**MATERIAL TO PROCESS**.
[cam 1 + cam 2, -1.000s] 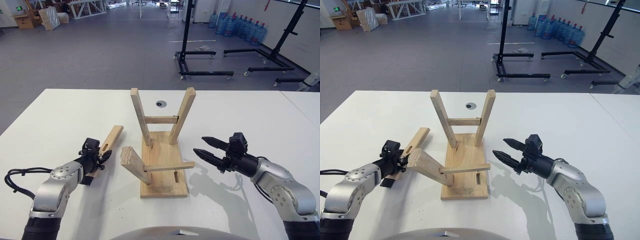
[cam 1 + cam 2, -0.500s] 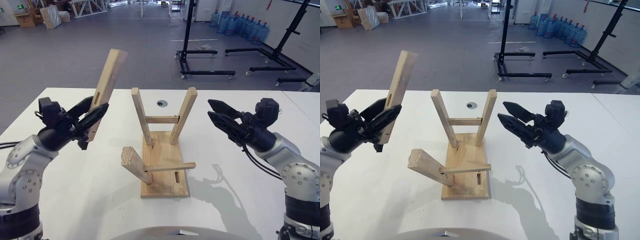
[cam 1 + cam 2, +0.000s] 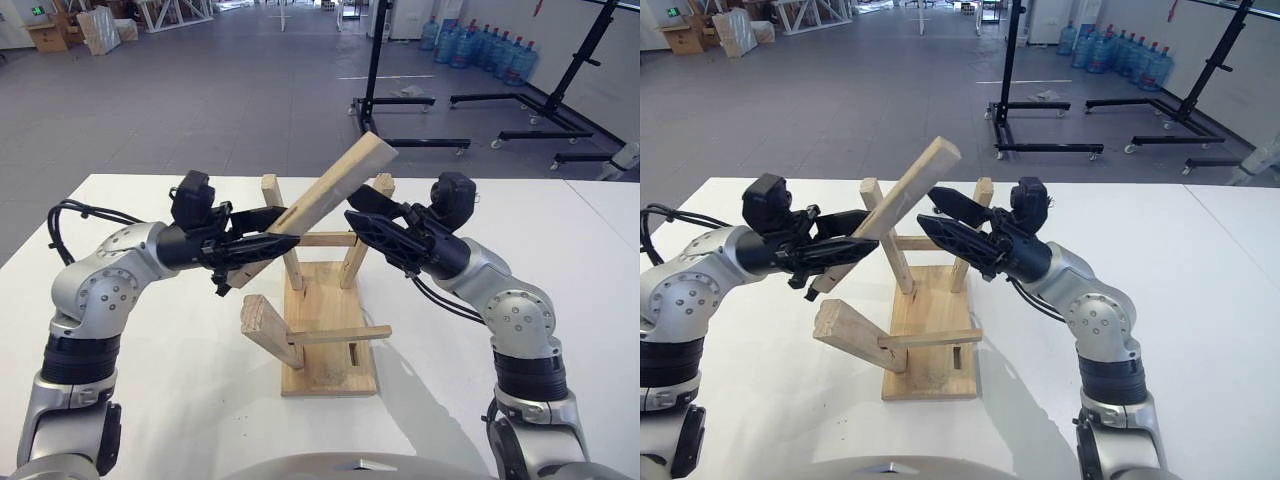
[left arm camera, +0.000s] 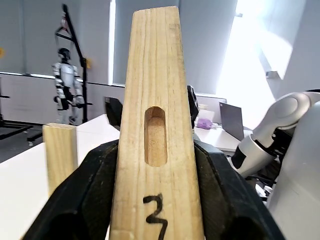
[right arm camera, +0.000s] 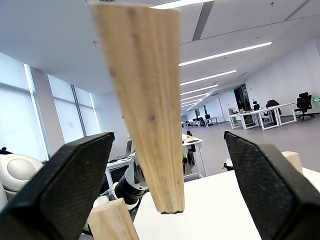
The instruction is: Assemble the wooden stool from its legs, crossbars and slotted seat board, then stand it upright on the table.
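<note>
The left gripper (image 3: 272, 230) is closed on a loose, light wooden stool leg (image 3: 340, 180), and its two black fingers (image 4: 97, 172) press the narrow sides of this piece near its lower end. In the left wrist view the gripped leg shows an oval slot (image 4: 155, 135) on the face toward the camera, with a handwritten mark below it. The leg is lifted above the table and is tilted, with the free end high and pointing toward the robot's right. The left arm is bent at the elbow, and the forearm goes almost level from the left side toward the middle.

The right gripper (image 3: 927, 204) is widely open. Its pointed black fingers (image 5: 75, 180) aim at the raised leg from the other side. In the right wrist view the leg stands between them, with a gap on both sides. The right arm is also bent at the elbow, and its forearm reaches inward above the table.

Under both grippers, the flat rectangular slotted seat board (image 3: 335, 310) lies on the white table (image 3: 170, 390). Two upright wooden legs (image 3: 291, 268) stand at its far end, joined by a short wooden crossbar (image 3: 325, 239). At the near end a third leg (image 3: 262, 322) leans to the left, with a thin crossbar (image 3: 345, 334) sticking out of it over the board.

Behind the table there are black metal frames on wheels (image 3: 410, 100) on a grey floor.
</note>
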Available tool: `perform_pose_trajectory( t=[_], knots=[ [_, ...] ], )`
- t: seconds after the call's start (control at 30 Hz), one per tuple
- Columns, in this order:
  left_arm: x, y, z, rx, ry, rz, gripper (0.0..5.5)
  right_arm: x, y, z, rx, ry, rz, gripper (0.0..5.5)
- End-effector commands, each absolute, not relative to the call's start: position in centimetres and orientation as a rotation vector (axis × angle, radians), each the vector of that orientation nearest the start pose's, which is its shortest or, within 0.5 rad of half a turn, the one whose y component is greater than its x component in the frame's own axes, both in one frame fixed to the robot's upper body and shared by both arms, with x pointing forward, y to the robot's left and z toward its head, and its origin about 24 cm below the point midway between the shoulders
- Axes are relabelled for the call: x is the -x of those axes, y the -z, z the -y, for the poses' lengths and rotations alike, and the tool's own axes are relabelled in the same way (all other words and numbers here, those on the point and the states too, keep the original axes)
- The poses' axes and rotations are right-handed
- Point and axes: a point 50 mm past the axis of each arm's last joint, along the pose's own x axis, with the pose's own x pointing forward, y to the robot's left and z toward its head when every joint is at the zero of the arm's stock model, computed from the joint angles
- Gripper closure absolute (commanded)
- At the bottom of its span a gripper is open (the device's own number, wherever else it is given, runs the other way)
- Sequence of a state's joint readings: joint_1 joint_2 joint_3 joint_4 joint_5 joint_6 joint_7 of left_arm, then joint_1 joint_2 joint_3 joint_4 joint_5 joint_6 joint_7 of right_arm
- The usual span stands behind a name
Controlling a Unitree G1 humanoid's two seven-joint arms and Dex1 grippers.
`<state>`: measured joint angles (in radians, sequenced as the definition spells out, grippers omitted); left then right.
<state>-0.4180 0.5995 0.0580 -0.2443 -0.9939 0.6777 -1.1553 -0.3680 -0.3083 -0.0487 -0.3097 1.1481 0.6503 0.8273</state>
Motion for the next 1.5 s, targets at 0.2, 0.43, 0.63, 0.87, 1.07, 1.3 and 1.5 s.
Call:
perform_pose_trajectory(
  t=[0.2, 0.43, 0.63, 0.87, 1.07, 1.3, 1.5],
  knots=[
    [-25.6, -18.7, -14.9, 0.285, 1.589, 0.045, 3.44, -24.7, -19.7, 9.9, -0.667, -1.512, 0.236, 1.59],
    [-25.6, -18.4, -14.8, 0.269, 1.582, 0.034, 3.44, -24.8, -19.4, 9.4, -0.674, -1.522, 0.207, 2.93],
    [-25.8, -18.3, -14.9, 0.235, 1.566, 0.040, 3.44, -24.9, -19.4, 9.5, -0.668, -1.515, 0.210, 3.31],
    [-26.3, -17.8, -15.2, 0.198, 1.484, 0.035, 2.80, -25.2, -19.5, 9.9, -0.484, -1.420, 0.347, 3.43],
    [-26.3, -17.8, -16.4, 0.202, 1.425, 0.042, 1.88, -25.1, -19.3, 12.1, -0.379, -1.426, 0.378, 3.44],
    [-25.2, -18.3, -19.6, 0.241, 1.285, 0.110, 0.79, -24.4, -19.5, 18.8, -0.254, -1.394, 0.275, 3.45],
    [-24.3, -18.8, -21.1, 0.283, 1.210, 0.139, 0.23, -22.3, -17.4, 22.6, -0.297, -1.371, 0.106, 3.45]
  ],
)
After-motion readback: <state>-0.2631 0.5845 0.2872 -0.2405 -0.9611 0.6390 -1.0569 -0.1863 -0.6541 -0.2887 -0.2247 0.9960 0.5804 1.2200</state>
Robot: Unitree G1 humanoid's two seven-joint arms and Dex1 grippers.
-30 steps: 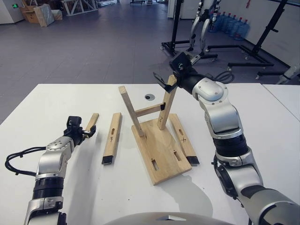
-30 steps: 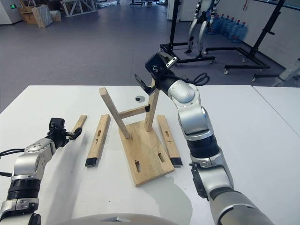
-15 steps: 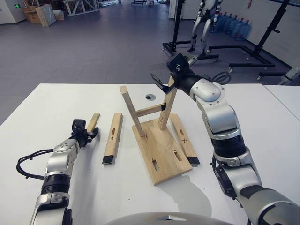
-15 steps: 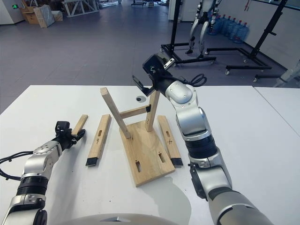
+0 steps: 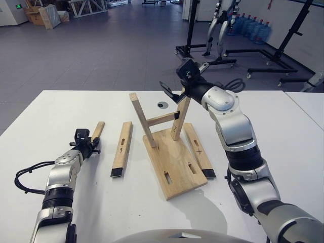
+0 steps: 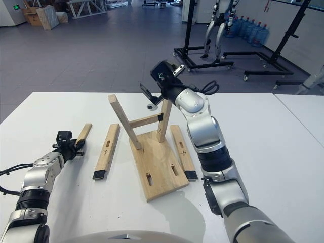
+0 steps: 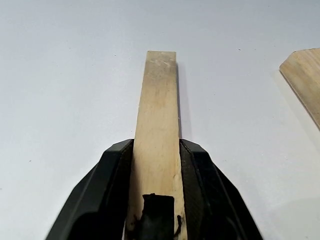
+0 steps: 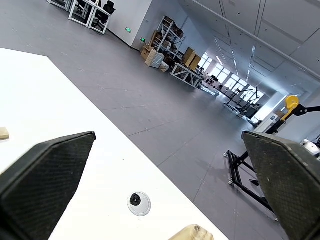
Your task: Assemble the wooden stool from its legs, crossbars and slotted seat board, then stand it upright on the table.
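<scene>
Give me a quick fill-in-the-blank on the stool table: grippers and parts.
The left gripper grips a loose crossbar lying to the ____ of the seat board. The right gripper is ____, just above the top of an upright leg. ____ such legs stand in the board, linked by a fixed crossbar.
Missing: left; open; two.

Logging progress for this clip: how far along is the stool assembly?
Done: two legs stand in the seat board, joined by a crossbar. In hand: the left gripper is shut on the loose crossbar on the table; the right gripper is open over the right standing leg's top. Left: two loose legs lie flat either side of the board, and the stool is not yet upright.
</scene>
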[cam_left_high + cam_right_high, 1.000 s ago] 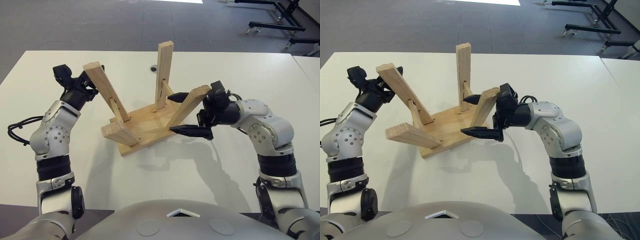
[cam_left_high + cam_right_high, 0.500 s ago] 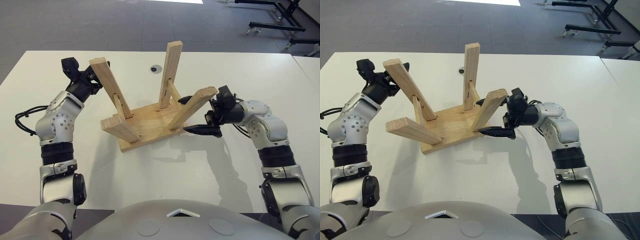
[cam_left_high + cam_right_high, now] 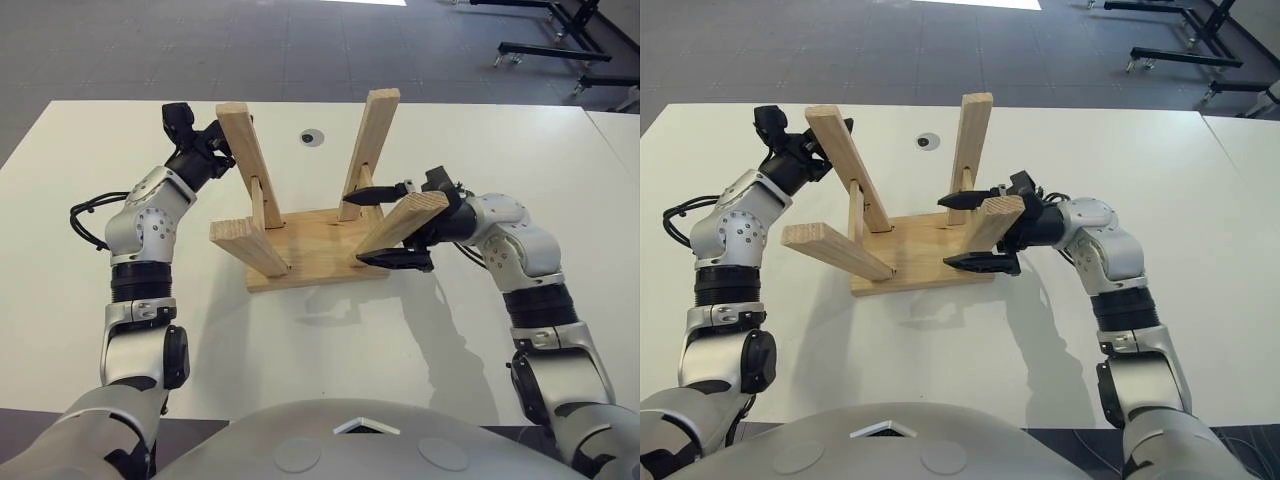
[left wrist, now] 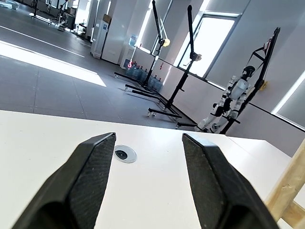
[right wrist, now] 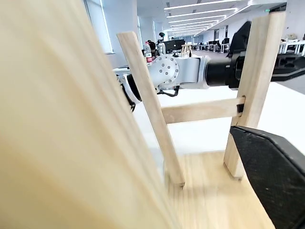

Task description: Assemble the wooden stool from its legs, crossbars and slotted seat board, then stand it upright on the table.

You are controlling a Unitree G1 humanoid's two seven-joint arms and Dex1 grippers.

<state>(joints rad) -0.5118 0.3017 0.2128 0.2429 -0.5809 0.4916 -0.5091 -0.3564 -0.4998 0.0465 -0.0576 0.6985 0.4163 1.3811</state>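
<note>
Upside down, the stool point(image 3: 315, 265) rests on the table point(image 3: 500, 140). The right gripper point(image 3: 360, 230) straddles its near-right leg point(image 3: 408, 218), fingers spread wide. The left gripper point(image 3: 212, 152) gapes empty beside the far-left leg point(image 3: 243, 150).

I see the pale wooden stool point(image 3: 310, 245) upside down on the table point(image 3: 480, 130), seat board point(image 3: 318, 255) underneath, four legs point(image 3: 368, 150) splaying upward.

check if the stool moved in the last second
Yes. The stool shifted toward the robot's right: its far leg now stands clear of the round table port.
</note>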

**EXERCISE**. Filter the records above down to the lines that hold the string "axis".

**ANSWER TO THIS EXERCISE**.
- End-effector commands, each absolute, not relative to the call's start: position in centimetres and orientation as a rotation vector (axis × angle, radians), each the vector of that orientation nearest the start pose's, which is its shortest or, within 0.5 rad of half a turn, the one whose y component is greater than its x component in the frame's own axes, both in one frame fixed to the robot's upper body and shared by both arms, with x pointing forward, y to the robot's left and z toward its head, and its origin about 24 cm below the point midway between the shoulders
- Point and axes: a point 50 mm past the axis of each arm's last joint, along the pose's own x axis, with the pose's own x pointing forward, y to the robot's left and z toward its head when every joint is at the zero of the arm's stock model, computed from the joint angles

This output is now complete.